### Work item:
Locate the lines of the listing below that hold "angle", then copy each of them.

_ _ _

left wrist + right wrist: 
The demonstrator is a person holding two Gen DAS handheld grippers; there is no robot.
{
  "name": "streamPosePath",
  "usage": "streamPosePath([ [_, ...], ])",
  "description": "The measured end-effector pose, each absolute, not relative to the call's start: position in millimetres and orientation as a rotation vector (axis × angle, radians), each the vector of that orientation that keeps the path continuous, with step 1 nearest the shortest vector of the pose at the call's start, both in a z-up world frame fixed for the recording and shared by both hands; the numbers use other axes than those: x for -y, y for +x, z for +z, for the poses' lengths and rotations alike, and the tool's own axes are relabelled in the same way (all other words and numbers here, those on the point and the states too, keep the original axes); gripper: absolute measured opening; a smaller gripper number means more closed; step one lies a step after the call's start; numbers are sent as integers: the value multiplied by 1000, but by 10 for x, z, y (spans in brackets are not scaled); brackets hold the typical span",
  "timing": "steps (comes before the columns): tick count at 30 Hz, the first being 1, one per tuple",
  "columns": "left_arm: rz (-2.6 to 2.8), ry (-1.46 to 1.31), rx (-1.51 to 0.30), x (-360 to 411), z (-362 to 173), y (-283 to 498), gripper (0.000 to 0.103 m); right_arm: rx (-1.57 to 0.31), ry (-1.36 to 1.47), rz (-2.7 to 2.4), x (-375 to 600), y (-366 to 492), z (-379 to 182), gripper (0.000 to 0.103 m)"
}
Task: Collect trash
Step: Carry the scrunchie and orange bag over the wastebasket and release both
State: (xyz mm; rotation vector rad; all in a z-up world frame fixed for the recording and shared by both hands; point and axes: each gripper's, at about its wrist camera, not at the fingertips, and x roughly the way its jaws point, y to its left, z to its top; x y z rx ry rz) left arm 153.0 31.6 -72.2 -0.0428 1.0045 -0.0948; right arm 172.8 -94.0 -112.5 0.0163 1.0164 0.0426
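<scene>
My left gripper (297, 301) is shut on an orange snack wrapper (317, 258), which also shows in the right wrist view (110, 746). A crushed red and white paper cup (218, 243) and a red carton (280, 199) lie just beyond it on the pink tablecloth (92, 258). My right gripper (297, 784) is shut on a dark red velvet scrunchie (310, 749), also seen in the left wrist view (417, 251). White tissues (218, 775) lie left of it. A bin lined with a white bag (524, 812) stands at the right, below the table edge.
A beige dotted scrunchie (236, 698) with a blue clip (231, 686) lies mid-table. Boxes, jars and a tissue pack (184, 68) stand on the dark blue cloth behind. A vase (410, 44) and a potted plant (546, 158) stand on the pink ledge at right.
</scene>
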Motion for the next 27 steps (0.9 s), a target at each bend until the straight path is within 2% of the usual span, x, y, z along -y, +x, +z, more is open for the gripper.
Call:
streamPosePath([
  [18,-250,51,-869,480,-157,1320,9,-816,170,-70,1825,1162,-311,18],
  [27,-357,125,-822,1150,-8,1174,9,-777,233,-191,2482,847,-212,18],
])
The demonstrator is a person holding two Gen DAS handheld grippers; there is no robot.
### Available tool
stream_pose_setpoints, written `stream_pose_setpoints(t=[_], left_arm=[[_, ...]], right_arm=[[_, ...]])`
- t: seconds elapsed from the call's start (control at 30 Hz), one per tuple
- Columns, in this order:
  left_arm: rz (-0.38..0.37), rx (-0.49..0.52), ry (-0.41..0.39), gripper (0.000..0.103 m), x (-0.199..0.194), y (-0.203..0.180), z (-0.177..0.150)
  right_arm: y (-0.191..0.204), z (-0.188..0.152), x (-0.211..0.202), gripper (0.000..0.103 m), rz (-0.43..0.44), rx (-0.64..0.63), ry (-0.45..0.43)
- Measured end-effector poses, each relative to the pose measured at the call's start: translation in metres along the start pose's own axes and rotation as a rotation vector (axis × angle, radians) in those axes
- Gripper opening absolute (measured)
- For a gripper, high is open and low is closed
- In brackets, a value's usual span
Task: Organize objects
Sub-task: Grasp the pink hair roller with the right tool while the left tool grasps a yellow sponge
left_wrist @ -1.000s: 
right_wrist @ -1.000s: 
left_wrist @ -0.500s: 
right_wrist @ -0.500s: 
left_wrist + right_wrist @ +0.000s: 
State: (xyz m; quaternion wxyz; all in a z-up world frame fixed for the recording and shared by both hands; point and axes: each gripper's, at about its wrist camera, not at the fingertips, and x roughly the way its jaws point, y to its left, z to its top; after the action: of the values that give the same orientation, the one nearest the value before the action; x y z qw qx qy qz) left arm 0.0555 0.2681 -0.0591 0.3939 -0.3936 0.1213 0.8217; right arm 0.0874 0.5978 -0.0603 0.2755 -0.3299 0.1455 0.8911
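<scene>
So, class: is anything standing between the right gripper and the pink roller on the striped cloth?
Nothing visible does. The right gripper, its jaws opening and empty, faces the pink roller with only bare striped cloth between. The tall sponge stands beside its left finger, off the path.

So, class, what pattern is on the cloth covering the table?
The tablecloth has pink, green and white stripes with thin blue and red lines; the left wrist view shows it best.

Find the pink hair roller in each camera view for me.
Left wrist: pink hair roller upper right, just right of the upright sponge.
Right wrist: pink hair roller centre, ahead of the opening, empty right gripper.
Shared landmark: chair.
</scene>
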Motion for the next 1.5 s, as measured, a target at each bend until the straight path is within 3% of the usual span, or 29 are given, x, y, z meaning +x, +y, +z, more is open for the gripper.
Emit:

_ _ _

### Output of the task:
  "description": "The measured end-effector pose, each absolute, not relative to the call's start: position in millimetres and orientation as a rotation vector (axis × angle, radians), each the vector of that orientation that keeps the path continuous, with step 1 nearest the shortest vector of the pose at the call's start, both in a z-up world frame fixed for the recording and shared by both hands; the numbers use other axes than those: x for -y, y for +x, z for +z, for the poses' lengths and rotations alike, and the tool's own axes are relabelled in the same way (all other words and numbers here, those on the point and the states too, keep the original axes); gripper: absolute measured opening; a smaller gripper number means more closed; step one lies a step after the call's start; numbers are sent as integers: the value multiplied by 1000, but by 10 for x, z, y (spans in brackets are not scaled); brackets hold the typical span",
- Measured end-effector poses, each relative to the pose measured at the call's start: translation in metres along the start pose's own axes and rotation as a rotation vector (axis × angle, radians) in those axes

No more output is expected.